**WHAT THE TASK REQUIRES:** Give every line from the entries that contains "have".

**Extracted data entries:**
[Start of Attachment]
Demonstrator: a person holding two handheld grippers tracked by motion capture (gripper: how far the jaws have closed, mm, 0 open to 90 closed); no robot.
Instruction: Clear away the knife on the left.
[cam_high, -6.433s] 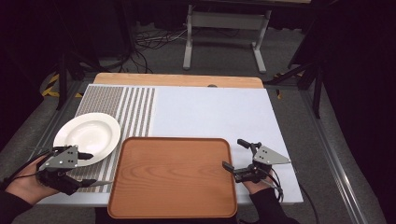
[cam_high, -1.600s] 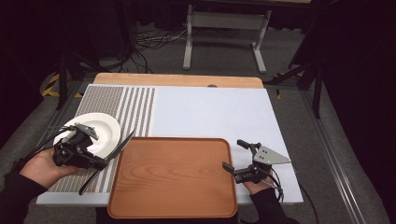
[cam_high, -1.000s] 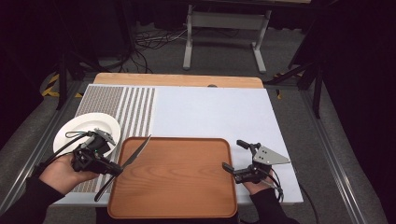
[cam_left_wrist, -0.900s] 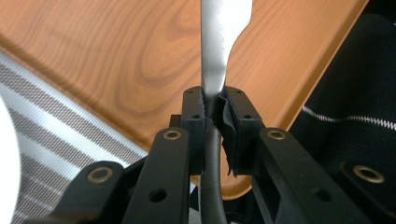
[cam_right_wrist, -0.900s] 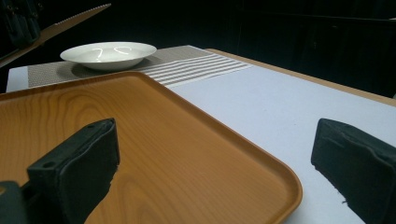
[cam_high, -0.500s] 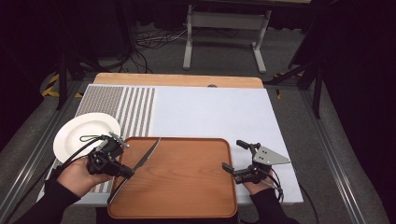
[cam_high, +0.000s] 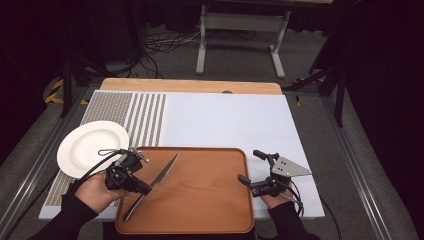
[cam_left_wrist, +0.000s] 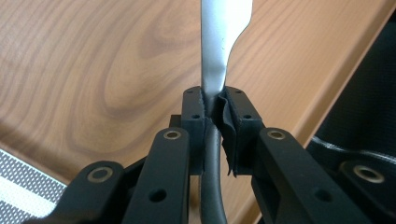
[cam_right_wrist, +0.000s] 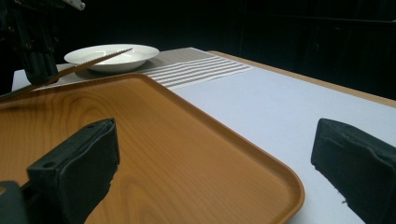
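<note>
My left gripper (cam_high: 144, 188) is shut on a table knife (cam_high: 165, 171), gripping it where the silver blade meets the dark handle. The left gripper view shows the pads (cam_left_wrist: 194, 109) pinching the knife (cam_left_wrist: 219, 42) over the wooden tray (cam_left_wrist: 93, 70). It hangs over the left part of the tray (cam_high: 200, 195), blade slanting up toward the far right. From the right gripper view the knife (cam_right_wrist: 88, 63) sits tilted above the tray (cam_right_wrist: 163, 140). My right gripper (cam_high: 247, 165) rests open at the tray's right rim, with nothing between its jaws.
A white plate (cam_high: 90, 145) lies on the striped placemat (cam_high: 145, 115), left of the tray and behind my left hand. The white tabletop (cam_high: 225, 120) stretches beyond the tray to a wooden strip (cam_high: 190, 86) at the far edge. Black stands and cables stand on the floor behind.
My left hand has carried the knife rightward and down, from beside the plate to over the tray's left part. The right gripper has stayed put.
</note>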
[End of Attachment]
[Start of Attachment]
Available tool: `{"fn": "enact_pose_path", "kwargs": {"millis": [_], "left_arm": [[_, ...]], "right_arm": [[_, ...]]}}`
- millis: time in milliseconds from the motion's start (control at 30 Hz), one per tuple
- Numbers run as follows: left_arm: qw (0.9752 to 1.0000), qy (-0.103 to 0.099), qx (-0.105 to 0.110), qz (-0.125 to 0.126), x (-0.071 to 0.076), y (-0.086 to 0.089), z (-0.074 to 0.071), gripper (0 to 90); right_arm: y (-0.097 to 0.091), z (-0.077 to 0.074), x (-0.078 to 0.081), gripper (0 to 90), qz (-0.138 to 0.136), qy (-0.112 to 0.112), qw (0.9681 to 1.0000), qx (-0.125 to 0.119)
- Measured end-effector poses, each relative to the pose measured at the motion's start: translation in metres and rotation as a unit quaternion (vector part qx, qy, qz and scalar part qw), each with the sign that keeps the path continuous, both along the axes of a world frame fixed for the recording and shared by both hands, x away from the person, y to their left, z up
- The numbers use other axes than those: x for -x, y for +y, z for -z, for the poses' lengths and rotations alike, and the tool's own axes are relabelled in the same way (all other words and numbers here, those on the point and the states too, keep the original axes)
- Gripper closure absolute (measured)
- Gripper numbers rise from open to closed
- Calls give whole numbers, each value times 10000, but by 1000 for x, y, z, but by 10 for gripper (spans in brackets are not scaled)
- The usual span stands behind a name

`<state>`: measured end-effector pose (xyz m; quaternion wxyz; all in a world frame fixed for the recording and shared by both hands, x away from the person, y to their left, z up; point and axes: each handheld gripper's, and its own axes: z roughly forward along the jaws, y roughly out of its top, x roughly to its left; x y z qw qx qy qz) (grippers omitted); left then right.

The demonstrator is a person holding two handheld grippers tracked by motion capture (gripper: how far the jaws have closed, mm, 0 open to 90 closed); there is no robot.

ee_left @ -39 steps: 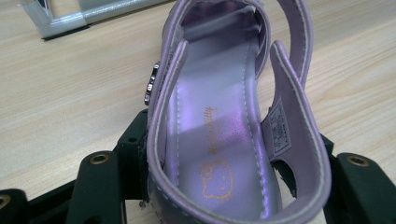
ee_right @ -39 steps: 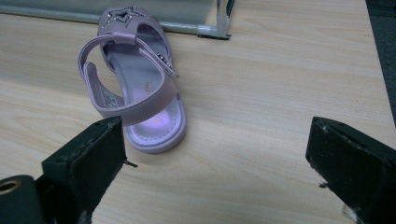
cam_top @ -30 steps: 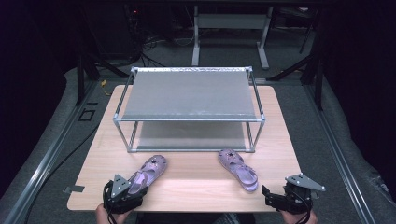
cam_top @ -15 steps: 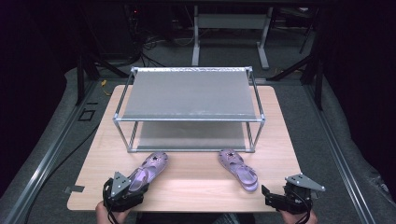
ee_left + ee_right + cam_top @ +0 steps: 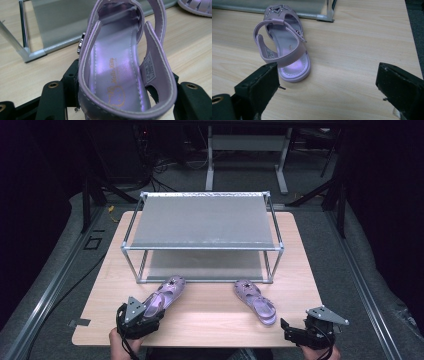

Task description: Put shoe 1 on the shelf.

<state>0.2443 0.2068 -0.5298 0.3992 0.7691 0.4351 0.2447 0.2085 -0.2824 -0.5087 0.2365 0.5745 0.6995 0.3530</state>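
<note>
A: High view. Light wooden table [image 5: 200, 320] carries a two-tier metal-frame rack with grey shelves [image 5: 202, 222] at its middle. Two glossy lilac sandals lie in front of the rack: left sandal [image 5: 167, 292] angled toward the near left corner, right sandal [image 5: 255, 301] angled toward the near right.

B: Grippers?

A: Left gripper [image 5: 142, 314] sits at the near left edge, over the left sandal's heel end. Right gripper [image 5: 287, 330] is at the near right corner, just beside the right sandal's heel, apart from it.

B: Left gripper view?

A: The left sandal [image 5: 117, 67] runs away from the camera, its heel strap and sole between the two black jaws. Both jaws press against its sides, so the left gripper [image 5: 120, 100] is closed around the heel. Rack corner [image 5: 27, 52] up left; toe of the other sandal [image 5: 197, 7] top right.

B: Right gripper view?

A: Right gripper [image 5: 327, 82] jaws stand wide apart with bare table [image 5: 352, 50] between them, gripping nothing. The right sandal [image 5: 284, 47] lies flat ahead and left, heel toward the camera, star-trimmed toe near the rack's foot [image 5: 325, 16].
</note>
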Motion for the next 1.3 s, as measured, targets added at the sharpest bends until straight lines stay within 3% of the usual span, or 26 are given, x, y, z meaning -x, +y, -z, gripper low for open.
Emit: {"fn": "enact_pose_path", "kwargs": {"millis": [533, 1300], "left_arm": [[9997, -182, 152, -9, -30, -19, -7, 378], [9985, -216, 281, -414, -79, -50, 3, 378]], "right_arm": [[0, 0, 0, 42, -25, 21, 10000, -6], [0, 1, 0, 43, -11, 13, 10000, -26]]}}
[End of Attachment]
**PROBLEM SOLUTION:**
Demonstrator: a person holding two handheld grippers tracked by motion capture (gripper: how far the jaws have closed, mm, 0 open to 90 closed); no robot.
The demonstrator is a person holding two handheld grippers tracked by motion capture (gripper: how far the jaws have closed, mm, 0 open to 90 closed); there is no robot.

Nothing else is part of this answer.